__Task to complete__:
Restate the data below, keeping every line the same.

☆ ☆ ☆

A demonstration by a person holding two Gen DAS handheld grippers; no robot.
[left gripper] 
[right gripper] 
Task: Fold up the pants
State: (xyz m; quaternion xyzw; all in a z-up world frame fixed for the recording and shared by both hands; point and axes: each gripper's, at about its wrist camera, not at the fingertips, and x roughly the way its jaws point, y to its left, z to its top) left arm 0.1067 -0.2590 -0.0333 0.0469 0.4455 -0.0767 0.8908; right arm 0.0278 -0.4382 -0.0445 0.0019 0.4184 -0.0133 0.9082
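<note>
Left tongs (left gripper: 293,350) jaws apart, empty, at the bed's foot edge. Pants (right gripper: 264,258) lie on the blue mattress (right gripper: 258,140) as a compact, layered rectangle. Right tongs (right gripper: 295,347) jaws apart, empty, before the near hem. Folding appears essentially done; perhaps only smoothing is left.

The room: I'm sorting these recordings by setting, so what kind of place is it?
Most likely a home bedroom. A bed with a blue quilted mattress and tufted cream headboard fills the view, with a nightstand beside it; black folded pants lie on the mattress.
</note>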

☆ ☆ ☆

__Answer space__:
A demonstration by a person holding two Gen DAS handheld grippers; no robot.
[left gripper] 
[right gripper] 
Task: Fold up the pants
State: (xyz m; quaternion xyzw; all in a z-up world frame fixed for the recording and shared by both hands; point and axes: each gripper's, at about its wrist camera, not at the fingertips, and x roughly the way its jaws point, y to its left, z to its top) left arm 0.1067 -0.2590 -0.0333 0.0469 0.4455 -0.0767 0.8908; right arm 0.0278 -0.4382 -0.0445 0.0019 0.4184 -0.0133 0.9082
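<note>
Left tongs (left gripper: 293,350) jaws apart, empty, at the bed's foot edge. Pants (right gripper: 264,258) lie on the blue mattress (right gripper: 258,140) as a compact, layered rectangle. Right tongs (right gripper: 295,347) jaws apart, empty, before the near hem. Folding appears essentially done; perhaps only smoothing is left.

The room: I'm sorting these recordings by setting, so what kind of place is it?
Most likely a home bedroom. A bed with a blue quilted mattress and tufted cream headboard fills the view, with a nightstand beside it; black folded pants lie on the mattress.
</note>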

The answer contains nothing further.